I want to be able to publish this notebook when I’m done and then be able to hand that around, the same concept that you’ve built Evidence around. I think that’s a very good idea, so thanks.

The main thing keeping me from switching is that Metabase’s query builder and visualizations are too good for 95% of my work. It’s hard to picture going back to writing _all_ the SQL.


Thank you!

I hear that. We're making a lot of progress on reducing the amount of sql you need to write, keeping it DRY etc. Making the dev experience really buttery and high leverage is definitely a priority.

Here are a few of the things we're working on in that regard:

1. Making our components issue their own queries so that you don't need to write full sql expressions, just fragments when you're defining the chart you want.

2. Improving intellisense -- right now you get "slash commands" and snippets in our vscode extension to invoke components (which are really sweet), but we're aiming to get to a full intellisense type of experience.

3. Supporting external metrics layers where it makes sense. We've got some users using Cube, we're interested in Malloy, and the dbt semantic layer, those types of things.

One of our team members is very keen on building something he calls "Evidence studio", sort of a wsywig you could invoke during development for generating basic queries, setting up charts etc. that syncs the components into their text representation. That'd be further off though :)


The OS BI field is bigger than I expected.


There's redash as well.


It is a dead project


Seems to be getting updates, last commit 5 days ago


Databricks acquired it if I recall correctly.. so maybe.


Why so?


Platforms like this are always pretty funny. It's basically a gateway drug to their cloud platform (which isn't free) that they hope you use, but then they keep it open source so that they don't have to pay salaries to w2 employees.
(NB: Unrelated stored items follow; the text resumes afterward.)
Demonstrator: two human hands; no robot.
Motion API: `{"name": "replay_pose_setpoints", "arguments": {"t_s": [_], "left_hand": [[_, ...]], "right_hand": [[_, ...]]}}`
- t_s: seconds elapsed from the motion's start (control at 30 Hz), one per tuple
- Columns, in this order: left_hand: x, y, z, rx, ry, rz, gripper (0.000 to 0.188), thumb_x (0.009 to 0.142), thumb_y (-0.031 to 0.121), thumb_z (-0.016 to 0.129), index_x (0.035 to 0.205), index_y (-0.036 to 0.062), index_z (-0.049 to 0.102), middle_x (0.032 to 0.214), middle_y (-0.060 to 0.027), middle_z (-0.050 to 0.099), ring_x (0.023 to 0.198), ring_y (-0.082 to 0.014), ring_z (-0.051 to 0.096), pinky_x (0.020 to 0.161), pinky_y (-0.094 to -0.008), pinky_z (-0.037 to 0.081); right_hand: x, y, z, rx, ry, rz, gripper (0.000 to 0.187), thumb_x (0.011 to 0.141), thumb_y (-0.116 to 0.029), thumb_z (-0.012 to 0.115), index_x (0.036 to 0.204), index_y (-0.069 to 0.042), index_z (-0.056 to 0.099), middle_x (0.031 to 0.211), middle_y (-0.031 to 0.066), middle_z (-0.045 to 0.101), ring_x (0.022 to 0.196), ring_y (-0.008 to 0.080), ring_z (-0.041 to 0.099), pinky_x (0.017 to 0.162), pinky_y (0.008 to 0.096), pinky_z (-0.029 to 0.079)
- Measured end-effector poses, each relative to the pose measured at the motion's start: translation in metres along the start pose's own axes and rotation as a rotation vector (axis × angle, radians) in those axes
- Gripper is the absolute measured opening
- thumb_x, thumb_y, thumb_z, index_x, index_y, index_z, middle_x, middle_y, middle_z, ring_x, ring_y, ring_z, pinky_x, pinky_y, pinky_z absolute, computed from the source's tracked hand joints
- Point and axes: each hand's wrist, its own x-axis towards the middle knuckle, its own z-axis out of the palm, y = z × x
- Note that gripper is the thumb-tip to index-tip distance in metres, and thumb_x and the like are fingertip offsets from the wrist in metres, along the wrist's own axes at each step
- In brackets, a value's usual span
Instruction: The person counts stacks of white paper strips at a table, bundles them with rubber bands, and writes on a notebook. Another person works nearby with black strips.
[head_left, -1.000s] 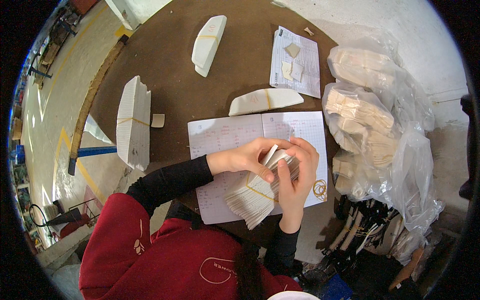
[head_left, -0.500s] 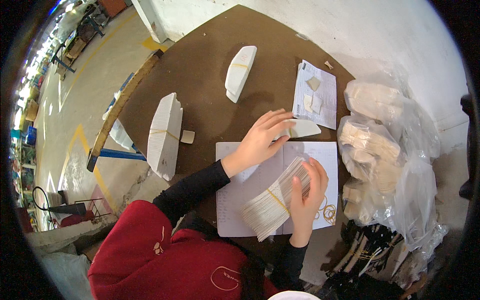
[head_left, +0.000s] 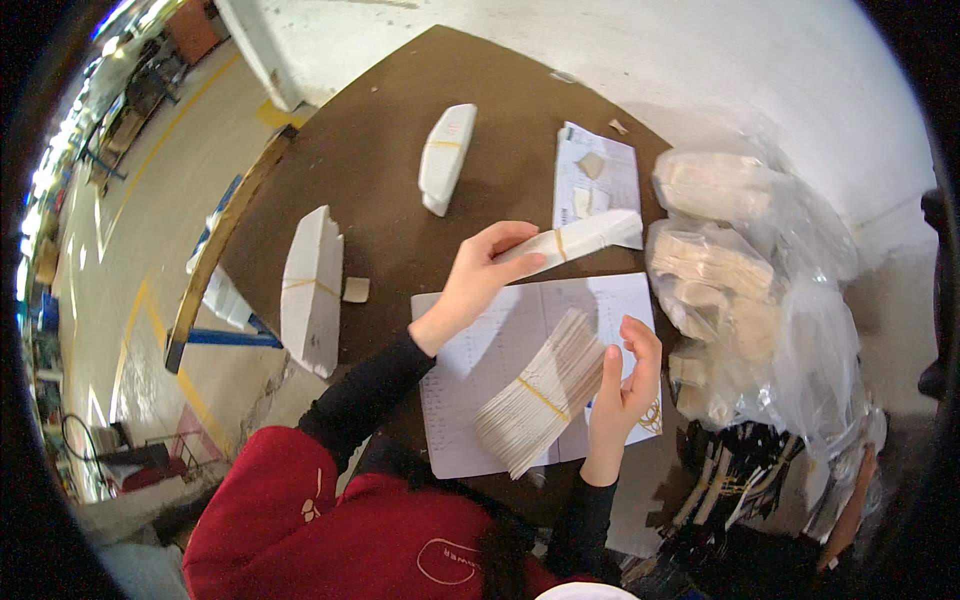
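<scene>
My left hand (head_left: 472, 290) grips one end of a slim white bundle (head_left: 585, 238), held by a yellow rubber band round its middle, above the far edge of an open notebook (head_left: 455, 440). A thicker fanned bundle of thin pale strips (head_left: 540, 395), also banded, lies slantwise on the notebook. Beside its right end is my right hand (head_left: 622, 405), thumb and fingers apart, holding nothing. Part of the notebook's right page and some loose rubber bands (head_left: 652, 415) show past that hand.
Two more banded white bundles stand on the brown table, one at the left (head_left: 312, 295), another farther back (head_left: 447, 160). A small pale block (head_left: 356, 290) lies near the left one. Printed paper (head_left: 610, 165) carries scraps. Clear bags of beige pieces (head_left: 725, 270) and dark banded strips (head_left: 735, 490) crowd the right.
My left hand has closed on the slim white bundle and lifted it off the table. My right hand has drawn back from the fanned bundle. The whole view has shifted slightly.
</scene>
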Motion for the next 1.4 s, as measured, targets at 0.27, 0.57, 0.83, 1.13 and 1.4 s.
{"name": "replay_pose_setpoints", "arguments": {"t_s": [0.27,0.57,0.83,1.13,1.4], "left_hand": [[-0.031,0.030,0.019,-0.229,-0.952,-0.380,0.075,0.079,0.013,0.078,0.143,0.0030,0.039,0.122,-0.0083,0.057,0.113,-0.0148,0.056,0.098,-0.0304,0.045],[-0.036,0.016,0.023,-0.371,-0.875,-0.405,0.076,0.076,0.013,0.083,0.139,0.0006,0.041,0.128,-0.0093,0.057,0.117,-0.0176,0.056,0.097,-0.0314,0.047],[-0.038,0.028,0.028,-0.107,-0.684,-0.347,0.081,0.067,0.019,0.089,0.135,0.0017,0.048,0.117,-0.0066,0.063,0.105,-0.0148,0.062,0.089,-0.0317,0.051],[-0.039,0.016,0.027,-0.001,-0.574,-0.275,0.062,0.068,0.022,0.089,0.117,-0.0002,0.058,0.102,-0.0046,0.064,0.088,-0.0113,0.062,0.076,-0.0263,0.054],[-0.044,0.024,0.031,0.181,-0.481,-0.312,0.040,0.076,0.020,0.085,0.102,-0.0015,0.065,0.091,-0.0035,0.066,0.082,-0.0067,0.061,0.069,-0.0233,0.050]], "right_hand": [[-0.003,-0.011,-0.005,0.563,0.002,0.181,0.063,0.085,-0.026,0.070,0.136,0.003,0.048,0.132,0.0150,0.052,0.116,0.0239,0.052,0.099,0.0354,0.040],[-0.004,-0.015,0.004,0.506,-0.245,0.298,0.059,0.082,-0.018,0.070,0.134,0.000,0.051,0.132,0.0140,0.053,0.118,0.0236,0.052,0.099,0.0332,0.040],[-0.004,-0.014,0.008,0.404,-0.165,0.216,0.057,0.080,-0.009,0.070,0.133,0.000,0.051,0.131,0.0132,0.055,0.116,0.0237,0.054,0.094,0.0336,0.043],[-0.007,-0.023,0.011,0.546,-0.041,0.258,0.057,0.084,0.000,0.062,0.137,-0.001,0.042,0.126,0.0164,0.056,0.115,0.0240,0.055,0.096,0.0348,0.043],[-0.018,-0.013,0.003,0.295,0.005,0.445,0.022,0.086,0.007,0.053,0.108,0.003,0.057,0.101,0.0099,0.065,0.092,0.0148,0.061,0.085,0.0280,0.048]]}}
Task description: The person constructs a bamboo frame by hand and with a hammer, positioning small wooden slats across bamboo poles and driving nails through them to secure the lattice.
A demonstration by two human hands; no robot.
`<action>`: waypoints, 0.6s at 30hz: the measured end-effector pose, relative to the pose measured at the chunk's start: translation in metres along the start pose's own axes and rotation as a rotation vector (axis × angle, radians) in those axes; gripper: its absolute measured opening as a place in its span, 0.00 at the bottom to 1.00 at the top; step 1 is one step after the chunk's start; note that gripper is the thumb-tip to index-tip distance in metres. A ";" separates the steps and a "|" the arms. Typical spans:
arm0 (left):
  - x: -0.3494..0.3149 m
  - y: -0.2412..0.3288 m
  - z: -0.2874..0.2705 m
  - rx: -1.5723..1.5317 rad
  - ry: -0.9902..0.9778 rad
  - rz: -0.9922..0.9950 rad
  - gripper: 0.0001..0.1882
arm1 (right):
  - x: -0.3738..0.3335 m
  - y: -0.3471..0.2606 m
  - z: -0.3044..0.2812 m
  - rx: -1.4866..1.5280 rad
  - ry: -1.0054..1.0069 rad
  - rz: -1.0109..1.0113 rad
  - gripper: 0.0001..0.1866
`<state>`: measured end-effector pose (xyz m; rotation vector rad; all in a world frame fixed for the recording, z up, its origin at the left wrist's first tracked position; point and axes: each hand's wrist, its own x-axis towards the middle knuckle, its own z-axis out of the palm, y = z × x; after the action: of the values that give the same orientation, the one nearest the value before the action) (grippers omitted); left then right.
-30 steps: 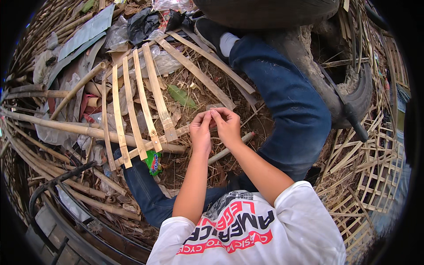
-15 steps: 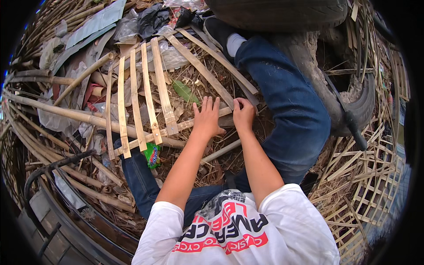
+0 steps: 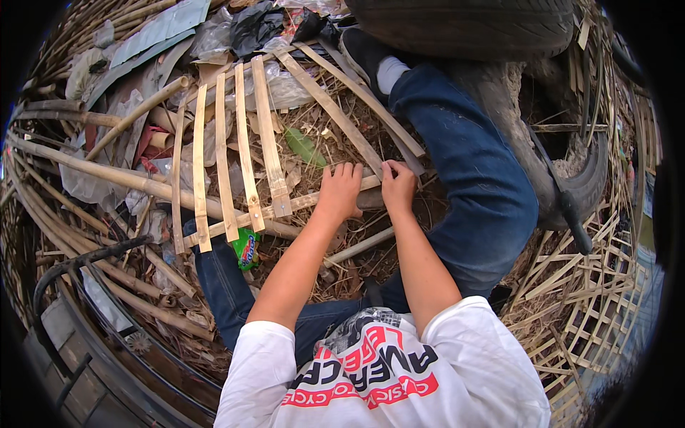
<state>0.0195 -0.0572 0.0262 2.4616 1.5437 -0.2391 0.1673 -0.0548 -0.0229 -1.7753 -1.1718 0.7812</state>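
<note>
A frame of flat bamboo slats [image 3: 267, 135] lies in front of me, with several slats crossing a bamboo crosspiece [image 3: 303, 202]. My left hand [image 3: 340, 191] is bent over the crosspiece, fingers on its far side and thumb on the near side. Close beside it, my right hand [image 3: 399, 187] is closed in a pinch at the near end of a slanting slat [image 3: 332, 110]. Whatever is between those fingertips is too small to make out. Small nail heads show where some of the left slats meet the crosspiece.
Thick bamboo poles [image 3: 143, 180] and a green wrapper [image 3: 246, 249] lie at the left. A tire [image 3: 464, 28] is at the far side. A dark-handled tool [image 3: 571, 214] leans at the right, near woven bamboo lattice [image 3: 599, 314]. Plastic bags [image 3: 253, 32] litter the ground beyond.
My left hand's fingers were spread out flat and are now bent over the crosspiece. The right hand keeps its pinch at the slat end. The whole view has shifted slightly.
</note>
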 end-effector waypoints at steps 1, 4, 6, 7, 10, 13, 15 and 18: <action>-0.002 0.000 0.000 0.015 -0.006 -0.016 0.57 | 0.000 0.001 0.000 -0.026 -0.003 -0.012 0.10; -0.007 -0.004 0.000 0.057 -0.027 -0.020 0.57 | -0.003 0.004 0.002 -0.057 -0.007 -0.047 0.10; -0.007 -0.006 -0.002 0.093 -0.026 -0.002 0.57 | -0.001 0.001 0.001 -0.072 0.014 -0.083 0.10; -0.007 -0.006 0.000 0.111 -0.021 -0.002 0.57 | -0.002 0.000 0.001 -0.068 0.011 -0.087 0.10; -0.010 -0.006 0.002 0.102 -0.001 -0.004 0.58 | -0.001 0.000 0.000 -0.057 -0.041 -0.048 0.10; -0.011 -0.006 0.002 0.089 0.010 -0.011 0.60 | 0.001 -0.001 0.000 -0.052 -0.058 -0.013 0.09; -0.011 -0.005 0.002 0.097 0.006 -0.017 0.62 | 0.003 -0.003 -0.003 -0.032 -0.063 -0.002 0.09; -0.007 -0.002 -0.005 0.114 -0.068 -0.032 0.63 | 0.001 -0.006 -0.007 -0.042 -0.114 -0.006 0.09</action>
<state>0.0145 -0.0611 0.0328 2.4869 1.5828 -0.4232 0.1709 -0.0551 -0.0148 -1.7803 -1.2757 0.8696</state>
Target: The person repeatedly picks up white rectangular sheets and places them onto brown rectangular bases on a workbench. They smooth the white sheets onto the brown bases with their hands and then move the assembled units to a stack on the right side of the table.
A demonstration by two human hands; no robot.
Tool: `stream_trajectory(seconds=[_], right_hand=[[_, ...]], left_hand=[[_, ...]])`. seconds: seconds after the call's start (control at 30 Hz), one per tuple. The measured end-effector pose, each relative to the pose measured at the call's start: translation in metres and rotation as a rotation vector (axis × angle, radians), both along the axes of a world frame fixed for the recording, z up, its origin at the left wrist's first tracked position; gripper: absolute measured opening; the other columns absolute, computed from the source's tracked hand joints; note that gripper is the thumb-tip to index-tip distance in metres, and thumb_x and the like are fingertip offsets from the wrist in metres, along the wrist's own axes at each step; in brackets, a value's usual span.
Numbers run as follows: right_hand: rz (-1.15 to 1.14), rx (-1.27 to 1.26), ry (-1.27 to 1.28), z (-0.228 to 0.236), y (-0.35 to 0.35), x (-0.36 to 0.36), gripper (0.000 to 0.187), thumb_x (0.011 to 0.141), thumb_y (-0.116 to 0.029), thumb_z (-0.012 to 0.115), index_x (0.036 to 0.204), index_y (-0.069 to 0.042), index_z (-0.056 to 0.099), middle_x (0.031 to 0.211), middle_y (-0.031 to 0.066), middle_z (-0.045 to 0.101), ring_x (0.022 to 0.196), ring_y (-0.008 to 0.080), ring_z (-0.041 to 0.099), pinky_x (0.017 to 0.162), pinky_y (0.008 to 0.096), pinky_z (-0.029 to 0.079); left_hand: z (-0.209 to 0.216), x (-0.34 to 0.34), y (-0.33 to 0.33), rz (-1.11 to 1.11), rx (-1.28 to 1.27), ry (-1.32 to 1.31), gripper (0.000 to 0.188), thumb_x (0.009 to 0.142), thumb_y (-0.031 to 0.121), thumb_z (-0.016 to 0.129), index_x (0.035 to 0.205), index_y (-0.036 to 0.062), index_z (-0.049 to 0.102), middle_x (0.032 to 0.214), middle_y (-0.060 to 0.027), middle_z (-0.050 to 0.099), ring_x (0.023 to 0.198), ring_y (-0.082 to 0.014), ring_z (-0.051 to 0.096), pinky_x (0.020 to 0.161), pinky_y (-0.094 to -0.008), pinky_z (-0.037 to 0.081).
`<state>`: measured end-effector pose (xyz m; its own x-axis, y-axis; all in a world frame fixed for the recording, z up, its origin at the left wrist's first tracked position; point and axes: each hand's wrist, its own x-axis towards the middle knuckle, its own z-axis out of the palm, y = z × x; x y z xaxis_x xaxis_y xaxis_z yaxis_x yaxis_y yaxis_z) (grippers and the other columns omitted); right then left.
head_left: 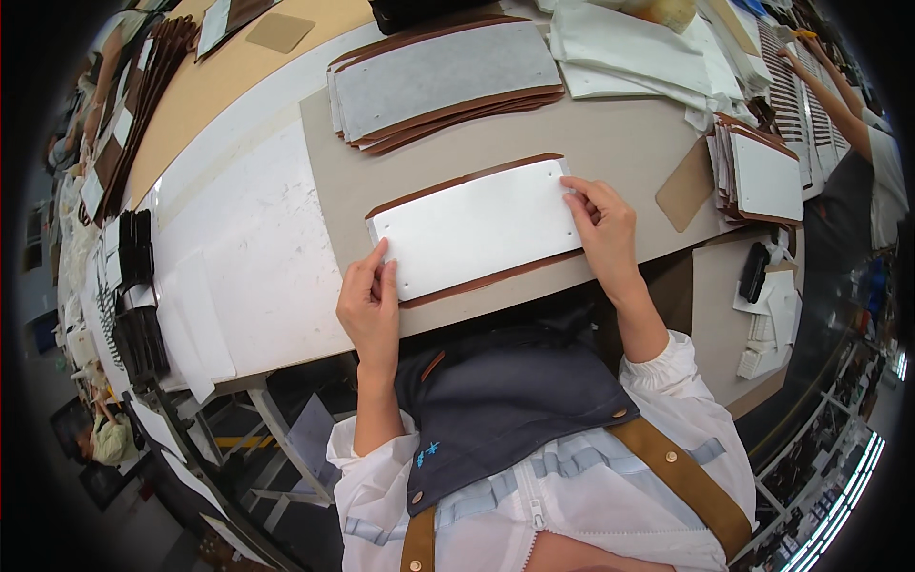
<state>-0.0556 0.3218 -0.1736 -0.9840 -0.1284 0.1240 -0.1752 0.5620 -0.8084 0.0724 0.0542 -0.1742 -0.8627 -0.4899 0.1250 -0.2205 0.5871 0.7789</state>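
Note:
A rectangular white panel (477,224) with small holes near its ends lies on the table before me. Brown leather-like strips (467,179) show along its far and near long edges. At its left end, my left hand (370,305) pinches the short edge between thumb and fingers. The opposite end is gripped in the same way by my right hand (607,224), thumb toward the panel's face. Just beyond it lies a stack of similar brown pieces (443,81), topped with a greyish-white sheet.
White sheets (629,48) are piled at the far right. A smaller stack of white and brown pieces (762,172) stands near a tan card (684,186). Dark brown bundles (143,334) sit at the left edge. Another person's arm (827,91) reaches in at far right.

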Motion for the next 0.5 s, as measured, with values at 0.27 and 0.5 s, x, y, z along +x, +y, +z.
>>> stream_trajectory(seconds=[0.27, 0.5], right_hand=[[-0.003, -0.015, -0.023, 0.0021, -0.0007, 0.0000, 0.020, 0.093, -0.001, 0.067, 0.112, -0.002, 0.073, 0.079, 0.0072, 0.059, 0.065, 0.0143, 0.053, 0.061, 0.0290, 0.046], [-0.002, -0.007, -0.011, 0.0006, 0.0000, -0.0003, 0.020, 0.092, -0.001, 0.068, 0.111, -0.001, 0.073, 0.078, 0.0070, 0.059, 0.064, 0.0143, 0.053, 0.061, 0.0294, 0.046]], left_hand=[[0.0001, -0.0011, 0.0002, -0.001, -0.024, 0.004, 0.028, 0.093, 0.004, 0.071, 0.121, 0.0063, 0.075, 0.078, -0.0009, 0.056, 0.062, -0.0078, 0.044, 0.059, -0.0236, 0.040], [-0.0001, -0.0008, -0.0005, -0.005, -0.044, 0.001, 0.027, 0.092, 0.004, 0.071, 0.119, 0.0059, 0.075, 0.077, -0.0019, 0.057, 0.060, -0.0087, 0.045, 0.058, -0.0246, 0.041]])
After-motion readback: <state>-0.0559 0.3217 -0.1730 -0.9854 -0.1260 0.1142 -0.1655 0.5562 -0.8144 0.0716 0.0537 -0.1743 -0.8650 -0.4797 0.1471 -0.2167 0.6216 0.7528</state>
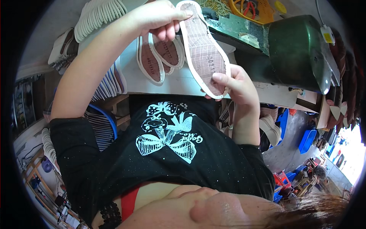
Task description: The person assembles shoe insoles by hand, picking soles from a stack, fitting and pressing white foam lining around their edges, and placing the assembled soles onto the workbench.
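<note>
A long shoe insole [207, 53] with a brown woven-looking face and a raised white rim is held up above the work table, tilted. My left hand [162, 19] is closed on its far end, the thumb lying on the face and the fingers curled. At the near end my right hand [240, 84] grips it by the edge, thumb on the brown face and fingers underneath. Several similar white-rimmed insoles [149, 63] lie on the table [177, 84] just left of the held one, partly behind it.
Stacks of white shoe pieces [100, 17] stand at the far left, with more [108, 86] along the table's left side. A dark green machine [297, 53] occupies the right. Behind it sits a yellow basket [253, 10]. A blue bin [307, 141] is on the floor at right.
</note>
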Demonstrator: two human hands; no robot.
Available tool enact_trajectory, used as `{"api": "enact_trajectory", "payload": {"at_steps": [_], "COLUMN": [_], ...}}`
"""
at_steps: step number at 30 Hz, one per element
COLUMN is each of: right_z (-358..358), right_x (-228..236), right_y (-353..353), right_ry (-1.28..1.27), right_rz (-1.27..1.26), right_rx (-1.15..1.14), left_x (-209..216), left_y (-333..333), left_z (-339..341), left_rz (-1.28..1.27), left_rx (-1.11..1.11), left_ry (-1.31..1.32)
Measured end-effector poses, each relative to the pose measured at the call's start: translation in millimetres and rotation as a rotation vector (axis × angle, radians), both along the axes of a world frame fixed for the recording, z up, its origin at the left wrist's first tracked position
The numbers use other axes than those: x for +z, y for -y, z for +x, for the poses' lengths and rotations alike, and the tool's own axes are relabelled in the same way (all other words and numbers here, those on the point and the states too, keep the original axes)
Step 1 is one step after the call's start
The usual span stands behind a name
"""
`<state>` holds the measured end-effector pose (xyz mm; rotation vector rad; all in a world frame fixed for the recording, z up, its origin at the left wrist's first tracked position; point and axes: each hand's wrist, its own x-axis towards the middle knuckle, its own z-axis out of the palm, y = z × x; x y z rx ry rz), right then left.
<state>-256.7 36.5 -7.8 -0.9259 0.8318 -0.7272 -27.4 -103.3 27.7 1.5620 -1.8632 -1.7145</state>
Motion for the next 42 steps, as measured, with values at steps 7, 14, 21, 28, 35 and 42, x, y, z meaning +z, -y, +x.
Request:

Smart thinkin'!


Thank you for mentioning it!

For anyone who is interested in our cloud service, it's an easy way to put your project online, keep it up to date with your data, and place it behind access control.

For many organizations, hosting Evidence in their own infrastructure is easy enough, but if you don't want to manage that, we are happy to manage it for you.

It is not free (that's how we pay the salaries), but pricing is available here:

https://evidence.dev/cloud


Right now I'm heavily into Grafana but when it comes to BI it kinda falls flat, I regularly have to fall back to using the Plotly plugin to create the charts (but it's getting better, at least you can do a normal scatter or bar chart out of the box since version 8. Labeling the axes is still a problem though). Navigation is also problematic, like jumping to a source table takes a lot of effort to make (basically you have to create a new dashboard and do some hyperlinking instead of there being a ready to go "view source data" button). I feel like there's a lot of friction to get Grafana to do BI, but I've also invested so much time in it I'm afraid to jump ship...


I’d advise metabase over superset.

Superset looked good, but operating superset quickly runs into the same Python issues all Python software suffers from.

Sometimes it would just break for no apparent reason. Configuring it was a nightmare of magic Python code and unclear settings. Trying to use plugins was equally painful: due to the poor boundary separating the applications dependencies from the plugins dependencies, adding a db connector could just bork the whole application.


Or like not being able to delete a user without running some SQL:

https://github.com/apache/superset/issues/13345

Almost instantly run into this issue setting up a test instance of Superset. And the issue has been around for years.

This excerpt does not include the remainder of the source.